-- PROVIDED MATERIAL --

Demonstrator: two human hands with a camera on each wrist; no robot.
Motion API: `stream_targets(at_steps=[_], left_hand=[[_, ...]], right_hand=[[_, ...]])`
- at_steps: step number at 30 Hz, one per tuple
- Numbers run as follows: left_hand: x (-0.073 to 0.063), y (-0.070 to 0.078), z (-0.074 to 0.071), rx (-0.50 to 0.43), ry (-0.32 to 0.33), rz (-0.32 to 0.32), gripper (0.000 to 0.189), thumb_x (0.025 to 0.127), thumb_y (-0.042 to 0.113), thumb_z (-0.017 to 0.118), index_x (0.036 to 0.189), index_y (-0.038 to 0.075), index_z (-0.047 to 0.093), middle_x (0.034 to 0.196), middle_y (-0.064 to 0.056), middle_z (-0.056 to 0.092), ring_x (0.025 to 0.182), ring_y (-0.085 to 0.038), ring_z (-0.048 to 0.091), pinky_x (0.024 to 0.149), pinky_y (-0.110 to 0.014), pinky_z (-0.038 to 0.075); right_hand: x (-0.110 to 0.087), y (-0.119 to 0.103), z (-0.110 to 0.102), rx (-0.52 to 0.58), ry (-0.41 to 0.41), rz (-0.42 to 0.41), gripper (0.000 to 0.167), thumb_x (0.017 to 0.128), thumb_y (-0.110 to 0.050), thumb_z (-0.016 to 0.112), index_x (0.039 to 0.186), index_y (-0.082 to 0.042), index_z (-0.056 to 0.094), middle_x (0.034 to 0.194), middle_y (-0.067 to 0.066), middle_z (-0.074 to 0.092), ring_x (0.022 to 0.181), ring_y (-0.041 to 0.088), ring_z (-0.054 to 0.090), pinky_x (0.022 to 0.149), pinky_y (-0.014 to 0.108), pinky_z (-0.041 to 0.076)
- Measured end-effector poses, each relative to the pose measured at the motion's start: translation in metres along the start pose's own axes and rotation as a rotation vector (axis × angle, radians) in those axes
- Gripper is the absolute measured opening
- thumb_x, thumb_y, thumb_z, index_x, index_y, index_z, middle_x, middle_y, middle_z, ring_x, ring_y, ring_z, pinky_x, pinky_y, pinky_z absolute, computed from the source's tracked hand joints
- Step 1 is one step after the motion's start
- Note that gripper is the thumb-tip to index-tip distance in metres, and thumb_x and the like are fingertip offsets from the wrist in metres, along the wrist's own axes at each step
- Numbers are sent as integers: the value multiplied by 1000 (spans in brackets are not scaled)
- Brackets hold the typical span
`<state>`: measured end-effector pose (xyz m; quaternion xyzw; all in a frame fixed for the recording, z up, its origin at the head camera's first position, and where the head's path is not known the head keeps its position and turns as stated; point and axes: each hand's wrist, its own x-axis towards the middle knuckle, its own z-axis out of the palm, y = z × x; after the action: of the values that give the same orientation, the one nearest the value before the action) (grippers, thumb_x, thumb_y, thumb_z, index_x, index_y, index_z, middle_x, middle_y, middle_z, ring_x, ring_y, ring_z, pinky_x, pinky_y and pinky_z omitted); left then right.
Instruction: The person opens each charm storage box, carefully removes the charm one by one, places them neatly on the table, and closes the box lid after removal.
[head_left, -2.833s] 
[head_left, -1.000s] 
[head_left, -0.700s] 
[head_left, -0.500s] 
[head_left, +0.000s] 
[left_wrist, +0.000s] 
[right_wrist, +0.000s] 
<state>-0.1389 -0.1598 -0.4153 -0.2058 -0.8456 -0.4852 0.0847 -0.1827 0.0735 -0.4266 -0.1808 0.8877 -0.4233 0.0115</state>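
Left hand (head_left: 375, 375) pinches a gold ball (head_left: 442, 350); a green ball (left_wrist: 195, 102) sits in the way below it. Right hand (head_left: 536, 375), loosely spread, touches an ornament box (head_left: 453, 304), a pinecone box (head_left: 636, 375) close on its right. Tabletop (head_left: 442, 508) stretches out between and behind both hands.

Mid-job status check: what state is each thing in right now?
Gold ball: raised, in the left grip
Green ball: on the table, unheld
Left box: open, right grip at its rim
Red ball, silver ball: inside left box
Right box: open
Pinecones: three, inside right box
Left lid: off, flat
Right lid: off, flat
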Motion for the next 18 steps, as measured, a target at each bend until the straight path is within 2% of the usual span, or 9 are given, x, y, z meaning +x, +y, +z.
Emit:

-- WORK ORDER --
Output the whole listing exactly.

-- ANSWER SPACE --
Demonstrator: two human hands with a camera on each wrist; no robot.
Motion API: `stream_targets(at_steps=[_], left_hand=[[_, ...]], right_hand=[[_, ...]])`
- at_steps: step number at 30 Hz, one per tuple
- Numbers run as follows: left_hand: x (-0.073 to 0.063), y (-0.070 to 0.078), z (-0.074 to 0.071), rx (-0.50 to 0.43), ry (-0.32 to 0.33), rz (-0.32 to 0.32), gripper (0.000 to 0.189), thumb_x (0.025 to 0.127), thumb_y (-0.042 to 0.113), thumb_z (-0.017 to 0.118), index_x (0.036 to 0.189), index_y (-0.038 to 0.075), index_z (-0.047 to 0.093), middle_x (0.034 to 0.196), middle_y (-0.064 to 0.056), middle_z (-0.056 to 0.092), ring_x (0.025 to 0.182), ring_y (-0.085 to 0.038), ring_z (-0.048 to 0.091), pinky_x (0.024 to 0.149), pinky_y (-0.110 to 0.014), pinky_z (-0.038 to 0.075); right_hand: x (-0.110 to 0.087), y (-0.119 to 0.103), z (-0.110 to 0.102), rx (-0.52 to 0.58), ry (-0.41 to 0.41), rz (-0.42 to 0.41), gripper (0.000 to 0.167), thumb_x (0.017 to 0.128), thumb_y (-0.110 to 0.050), thumb_z (-0.016 to 0.112), index_x (0.039 to 0.186), index_y (-0.082 to 0.042), index_z (-0.056 to 0.094), middle_x (0.034 to 0.194), middle_y (-0.067 to 0.066), middle_z (-0.074 to 0.092), ring_x (0.022 to 0.181), ring_y (-0.041 to 0.088), ring_z (-0.054 to 0.090), pinky_x (0.022 to 0.149), pinky_y (-0.014 to 0.108), pinky_z (-0.041 to 0.076)
- Measured end-effector poses, each relative to the pose measured at the motion's start: translation in metres along the start pose's own axes and rotation as a rotation vector (axis × angle, radians) in those axes
- Gripper is the absolute measured opening
- thumb_x, thumb_y, thumb_z, index_x, index_y, index_z, middle_x, middle_y, middle_z, ring_x, ring_y, ring_z, pinky_x, pinky_y, pinky_z absolute, computed from the source's tracked hand joints
- Step 1 is one step after the motion's start
- Note that gripper is the thumb-tip to index-tip distance in metres, and thumb_x and the like are fingertip offsets from the wrist in metres, along the wrist's own axes at each step
- Numbers are sent as integers: the value multiplied by 1000 (spans in brackets are not scaled)
- Brackets hold the typical span
`<state>`: measured end-effector pose (xyz m; quaternion xyzw; all in a frame fixed for the recording, z up, its origin at the head camera's first position, and where the head's path is not known the head keeps its position and turns as stated; point and axes: each hand's wrist, its own x-axis towards the middle knuckle, its own z-axis out of the palm, y = z × x; after the action: of the values that give the same orientation, the one nearest the value before the action) (grippers, thumb_x, thumb_y, thumb_z, index_x, index_y, index_z, middle_x, middle_y, middle_z, ring_x, ring_y, ring_z, pinky_x, pinky_y and pinky_z omitted); left then right.
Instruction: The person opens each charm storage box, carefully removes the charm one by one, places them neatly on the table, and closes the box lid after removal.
[head_left, -2.833s] 
[head_left, -1.000s] 
[head_left, -0.700s] 
[head_left, -0.500s] 
[head_left, +0.000s] 
[left_wrist, +0.000s] 
[right_wrist, +0.000s] 
<state>-0.1389 -0.1598 -0.4153 -0.2058 -0.8456 -0.4852 0.0847 -0.1827 0.0735 -0.4266 -0.1808 0.8877 -0.4233 0.0115</state>
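Left hand (head_left: 375, 375) pinches a gold ball (head_left: 442, 350); a green ball (left_wrist: 195, 102) sits in the way below it. Right hand (head_left: 536, 375), loosely spread, touches an ornament box (head_left: 453, 304), a pinecone box (head_left: 636, 375) close on its right. Tabletop (head_left: 442, 508) stretches out between and behind both hands.

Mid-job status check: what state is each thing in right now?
Gold ball: raised, in the left grip
Green ball: on the table, unheld
Left box: open, right grip at its rim
Red ball, silver ball: inside left box
Right box: open
Pinecones: three, inside right box
Left lid: off, flat
Right lid: off, flat
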Motion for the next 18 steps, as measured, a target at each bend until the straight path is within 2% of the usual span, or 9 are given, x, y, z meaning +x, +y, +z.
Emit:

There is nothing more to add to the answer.